Return the data below in full, matching every line exactly.

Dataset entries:
= = =

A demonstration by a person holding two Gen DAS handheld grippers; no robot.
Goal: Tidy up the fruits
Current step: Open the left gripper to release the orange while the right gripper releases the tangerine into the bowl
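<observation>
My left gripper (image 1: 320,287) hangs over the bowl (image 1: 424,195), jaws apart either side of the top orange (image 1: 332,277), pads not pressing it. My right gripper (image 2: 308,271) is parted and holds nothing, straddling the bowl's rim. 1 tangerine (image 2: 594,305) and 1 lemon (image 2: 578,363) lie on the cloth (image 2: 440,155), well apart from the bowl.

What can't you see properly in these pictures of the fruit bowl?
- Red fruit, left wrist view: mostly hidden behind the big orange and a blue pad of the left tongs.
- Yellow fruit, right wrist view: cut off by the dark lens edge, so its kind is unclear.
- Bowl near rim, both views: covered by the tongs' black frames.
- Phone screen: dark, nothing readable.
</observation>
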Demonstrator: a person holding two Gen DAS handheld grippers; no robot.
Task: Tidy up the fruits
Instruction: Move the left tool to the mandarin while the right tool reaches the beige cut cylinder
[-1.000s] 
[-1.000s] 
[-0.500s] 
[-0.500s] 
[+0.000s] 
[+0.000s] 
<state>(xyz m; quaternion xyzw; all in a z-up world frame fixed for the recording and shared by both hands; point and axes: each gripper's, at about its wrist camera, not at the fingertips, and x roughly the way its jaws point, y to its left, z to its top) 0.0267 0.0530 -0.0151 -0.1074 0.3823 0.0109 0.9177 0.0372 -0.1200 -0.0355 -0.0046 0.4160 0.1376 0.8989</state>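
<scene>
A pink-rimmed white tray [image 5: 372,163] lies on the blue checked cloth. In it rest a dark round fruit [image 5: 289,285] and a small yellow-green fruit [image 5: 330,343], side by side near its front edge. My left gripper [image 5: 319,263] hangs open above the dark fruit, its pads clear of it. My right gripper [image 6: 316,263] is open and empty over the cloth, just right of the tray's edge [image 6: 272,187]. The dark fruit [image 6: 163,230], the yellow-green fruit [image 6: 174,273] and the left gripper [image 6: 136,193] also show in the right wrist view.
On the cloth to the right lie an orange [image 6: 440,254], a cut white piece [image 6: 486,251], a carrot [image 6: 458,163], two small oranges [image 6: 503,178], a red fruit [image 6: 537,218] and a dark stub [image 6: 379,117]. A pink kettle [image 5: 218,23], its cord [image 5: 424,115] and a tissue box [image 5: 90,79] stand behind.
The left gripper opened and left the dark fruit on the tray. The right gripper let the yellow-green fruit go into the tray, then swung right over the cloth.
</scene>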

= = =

OUTPUT FOR THIS EXERCISE:
A demonstration by a person holding two Gen DAS handheld grippers; no robot.
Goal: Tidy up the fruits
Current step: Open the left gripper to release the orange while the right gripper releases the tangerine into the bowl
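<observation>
My left gripper (image 1: 320,287) hangs over the bowl (image 1: 424,195), jaws apart either side of the top orange (image 1: 332,277), pads not pressing it. My right gripper (image 2: 308,271) is parted and holds nothing, straddling the bowl's rim. 1 tangerine (image 2: 594,305) and 1 lemon (image 2: 578,363) lie on the cloth (image 2: 440,155), well apart from the bowl.

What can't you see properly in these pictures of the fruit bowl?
- Red fruit, left wrist view: mostly hidden behind the big orange and a blue pad of the left tongs.
- Yellow fruit, right wrist view: cut off by the dark lens edge, so its kind is unclear.
- Bowl near rim, both views: covered by the tongs' black frames.
- Phone screen: dark, nothing readable.
</observation>
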Demonstrator: a person holding two Gen DAS handheld grippers; no robot.
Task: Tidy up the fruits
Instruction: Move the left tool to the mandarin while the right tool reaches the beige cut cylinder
[-1.000s] 
[-1.000s] 
[-0.500s] 
[-0.500s] 
[+0.000s] 
[+0.000s] 
<state>(xyz m; quaternion xyzw; all in a z-up world frame fixed for the recording and shared by both hands; point and axes: each gripper's, at about its wrist camera, not at the fingertips, and x roughly the way its jaws point, y to its left, z to its top) 0.0267 0.0530 -0.0151 -0.1074 0.3823 0.0109 0.9177 0.0372 -0.1200 -0.0355 -0.0046 0.4160 0.1376 0.8989</state>
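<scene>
A pink-rimmed white tray [image 5: 372,163] lies on the blue checked cloth. In it rest a dark round fruit [image 5: 289,285] and a small yellow-green fruit [image 5: 330,343], side by side near its front edge. My left gripper [image 5: 319,263] hangs open above the dark fruit, its pads clear of it. My right gripper [image 6: 316,263] is open and empty over the cloth, just right of the tray's edge [image 6: 272,187]. The dark fruit [image 6: 163,230], the yellow-green fruit [image 6: 174,273] and the left gripper [image 6: 136,193] also show in the right wrist view.
On the cloth to the right lie an orange [image 6: 440,254], a cut white piece [image 6: 486,251], a carrot [image 6: 458,163], two small oranges [image 6: 503,178], a red fruit [image 6: 537,218] and a dark stub [image 6: 379,117]. A pink kettle [image 5: 218,23], its cord [image 5: 424,115] and a tissue box [image 5: 90,79] stand behind.
The left gripper opened and left the dark fruit on the tray. The right gripper let the yellow-green fruit go into the tray, then swung right over the cloth.
</scene>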

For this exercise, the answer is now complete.